Title : Economic impact of the first pass effect in mechanical thrombectomy for acute ischaemic stroke treatment
The clinical benefit of mechanical thrombectomy(MT) in acute ischemic stroke treatment, is correlated to the degree of reperfusion achieved. The First Pass Effect (FPE) is defined as complete/near revascularisation of the large-vessel occlusion [modified Thrombolysis in Cerebral Infarction (mTICI)2c-3] after a single device pass. FPE can potentially be one of the primary goals in the treatment of ischemic stroke due to large vessel occlusion (LVO)from a clinical and economic viewpoint.
The model simulates a hypothetical cohort of 1000 patients with clinic-demographics characteristics based on the STRATIS registry (Systematic Evaluation of Patients Treated With Neurothrombectomy Devices for Acute Ischaemic Stroke). STRATIS registry patients were classified into 2 groups: patients with a final mTICI ≥2b (used for the base case analysis), and patients with final mTICI (0–3) (used for the alternative scenario). Afterwards, patients in both groups were stratified into FPE and non-FPE groups.
The model had a two-phase structure, consisting of an acute-subacute phase from stroke onset to 90 days, and a rest-of-life phase 91 days after stroke to the end of patient’s life.
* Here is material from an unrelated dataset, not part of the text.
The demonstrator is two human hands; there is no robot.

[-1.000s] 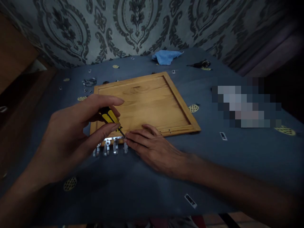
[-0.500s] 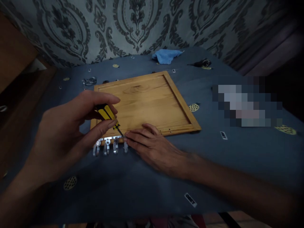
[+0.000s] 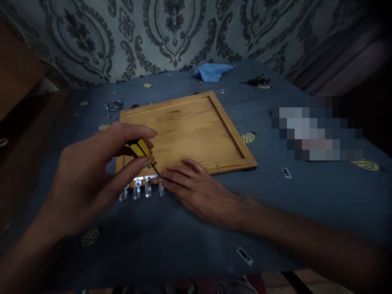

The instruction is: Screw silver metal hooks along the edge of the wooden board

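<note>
A small yellow-and-black screwdriver (image 3: 141, 150) is held between the thumb and fingers of my left hand (image 3: 88, 175). It slants down to the right, its tip against the near edge of a wooden panel (image 3: 183, 126). Along that edge lies a shiny metal hook rail (image 3: 143, 178) with several hooks hanging past the wood. My right hand (image 3: 202, 192) rests on the panel's edge, fingers together, its fingertips closed on the rail's right end beside the screwdriver tip. Those fingertips hide the screw, if one is there, and part of the rail.
Behind the panel, loose metal pieces (image 3: 114, 105) lie at the left on the dark blue cloth (image 3: 196, 249). A blue rag (image 3: 212, 72) and a black item (image 3: 257, 80) sit farther back. At the right is a blurred-out patch (image 3: 312, 134). Wooden furniture (image 3: 21, 69) stands at the left.
My left hand and the screwdriver have shifted slightly right and down, the tip staying at the rail. The view has moved a little; my right hand holds its place.
</note>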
Our results suggest that the FPE group had significantly better clinical outcomes at 90 days after stroke compared with the non-FPE group in the base case scenario (mRS 0–2: 66.2% vs 54.6%, p<0.005) and in the alternative scenario (mRS 0–2: 66.9% vs 50.6%, p<0.0001). In the base case scenario, the model estimates an average lifetime cost per patient of €97,206 for the FPE group and €113,790 for the non-FPE group. Overall, the FPE group generated a cost reduction of €16,583 per patient in a lifetime horizon. Cost reductions are predicted to be greater when nursing/residential care cost are included, leading to a savings of €30,072 per patient. The alternative scenario results in a cost reduction per patient of €21,910 was estimated and a further reduction of €44,289 when nursing/residential costs are considered. In terms of health outcomes, achieving FPE results in an incremental QALY gain of 1.2 and 1.75 in the alternative scenario .
Acute ischemic stroke patients treated with neurothrombectomy devices and who achieved FPE after MT showed significantly better functional clinical outcomes and were associated with important healthcare cost saving per patient compared with who did not achieved FPE.